Jupyter notebooks with Demos of Feature-engine's functionality
Feature-engine is a Python library with multiple transformers to engineer and select features for use in machine learning models. Feature-engine's transformers follow scikit-learn's functionality with fit() and transform() methods to first learn the transforming parameters from data and then transform the data.

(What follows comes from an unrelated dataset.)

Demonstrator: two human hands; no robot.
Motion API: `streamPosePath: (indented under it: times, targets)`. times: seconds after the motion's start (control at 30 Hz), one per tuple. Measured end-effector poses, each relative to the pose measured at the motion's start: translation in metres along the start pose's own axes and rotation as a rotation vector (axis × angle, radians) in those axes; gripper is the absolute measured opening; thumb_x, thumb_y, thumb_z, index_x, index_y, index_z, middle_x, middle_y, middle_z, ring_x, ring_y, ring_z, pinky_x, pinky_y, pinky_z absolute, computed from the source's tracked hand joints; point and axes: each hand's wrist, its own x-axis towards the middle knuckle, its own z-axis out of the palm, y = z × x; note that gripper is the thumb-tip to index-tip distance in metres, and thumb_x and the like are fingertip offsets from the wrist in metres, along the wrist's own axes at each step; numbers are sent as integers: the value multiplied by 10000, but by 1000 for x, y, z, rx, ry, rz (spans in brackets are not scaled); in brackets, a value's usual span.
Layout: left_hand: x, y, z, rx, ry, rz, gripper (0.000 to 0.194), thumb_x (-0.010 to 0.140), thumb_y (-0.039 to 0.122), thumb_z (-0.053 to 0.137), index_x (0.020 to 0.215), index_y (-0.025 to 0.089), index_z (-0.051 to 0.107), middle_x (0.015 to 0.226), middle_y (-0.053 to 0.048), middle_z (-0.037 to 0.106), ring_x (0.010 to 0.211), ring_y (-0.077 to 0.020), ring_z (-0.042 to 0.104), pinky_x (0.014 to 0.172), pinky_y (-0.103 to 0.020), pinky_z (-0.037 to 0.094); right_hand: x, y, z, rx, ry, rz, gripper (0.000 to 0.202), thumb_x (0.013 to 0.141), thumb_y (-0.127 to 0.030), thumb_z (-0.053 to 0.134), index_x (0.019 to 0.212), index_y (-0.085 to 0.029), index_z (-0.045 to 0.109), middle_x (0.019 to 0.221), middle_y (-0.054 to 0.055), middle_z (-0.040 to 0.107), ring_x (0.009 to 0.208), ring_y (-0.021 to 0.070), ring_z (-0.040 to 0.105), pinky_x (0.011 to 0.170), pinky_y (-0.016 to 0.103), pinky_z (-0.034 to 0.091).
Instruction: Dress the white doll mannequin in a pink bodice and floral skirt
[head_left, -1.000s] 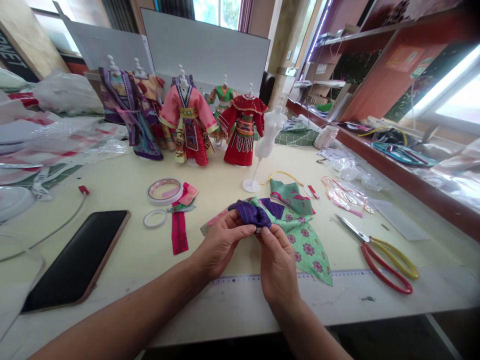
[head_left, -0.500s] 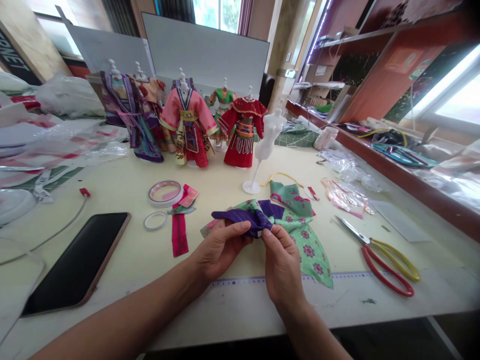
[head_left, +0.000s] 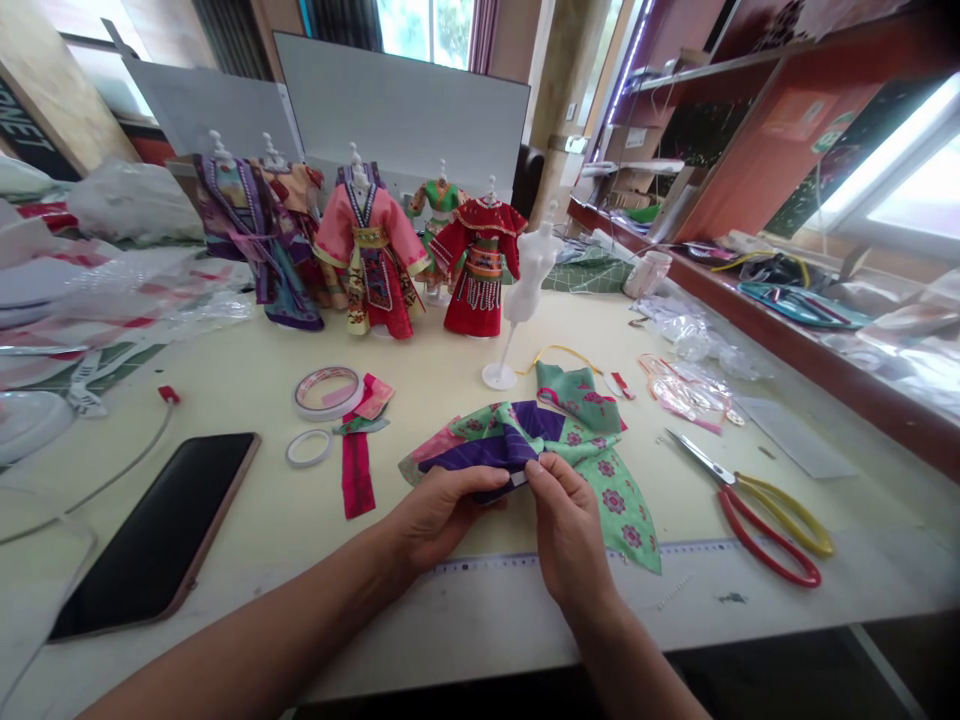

In this repo, you will find a lot of examples on how to use Feature-engine's transformers on various datasets. The notebooks are sorted in the following folders and include examples for the following transformers:
creation
- MathematicalCombination
- CombineWithReferenceFeature
- CyclicalTransformer - notebook wanted, please contribute
discretisation
- EqualFrequencyDiscretiser
- EqualFrequencyDiscretiser plus WoEEncoder
- EqualWidthDiscretiser
- EqualWidthDiscretiser plus OrdinalEncoder
- DecisionTreeDiscretiser
- ArbitraryDiscreriser
- ArbitraryDiscreriser plus MeanEncoder
encoding
- OneHotEncoder
- OrdinalEncoder
- CountFrequencyEncoder
- MeanEncoder
- WoEEncoder
- PRatioEncoder
- RareLabelEncoder
- DecisionTreeEncoder
imputation
- MeanMedianImputer
- RandomSampleImputer
- EndTailImputer
- AddMissingIndicator
- CategoricalImputer
- ArbitraryNumberImputer
- DropMissingData -- notebook wanted, please contribute
outliers
- Winsorizer
- ArbitraryOutlierCapper
- OutlierTrimmer
pipelines
- create new features - wine data
- regression pipeline - house prices data
- more notebooks wanted, please constribute
transformation
- LogTransformer
- LogCpTransformer
- ReciprocalTransformer
- PowerTransformer
- BoxCoxTransformer
- YeoJohnsonTransformer
wrappers
- SklearnTransformerWrapper plus Scikit-learn's OneHotEncoder
- SklearnTransformerWrapper plus Scikit-learn's feature selection classes
- SklearnTransformerWrapper plus Scikit-learn's KBinsDiscretizer
- SklearnTransformerWrapper plus Scikit-learn's Scalers
- SklearnTransformerWrapper plus Scikit-learn's SimpleImputer
selection
- notebooks wanted, please contribute
Contributing
We welcome notebooks from users of the package. If you want to create one of the missing notebooks, or want to add a notebook of your own, provided that the data set is free to share, make a pull request with the code.
How to contribute:
Local Setup Steps
- Fork the repo
- Clone your fork into your local computer:
git clone https://github.com/<YOURUSERNAME>/feature-engine-examples.git
- cd into the repo
cd feature-engine-examples
- If you haven't done so yet, install feature-engine
pip install feature_engine
- Create a feature branch with a meaningful name for your notebook:
git checkout -b mynotebookbranch
- Develop your notebook
- Add the changes to your copy of the fork:
git add .
,git commit -m "a meaningful commit message"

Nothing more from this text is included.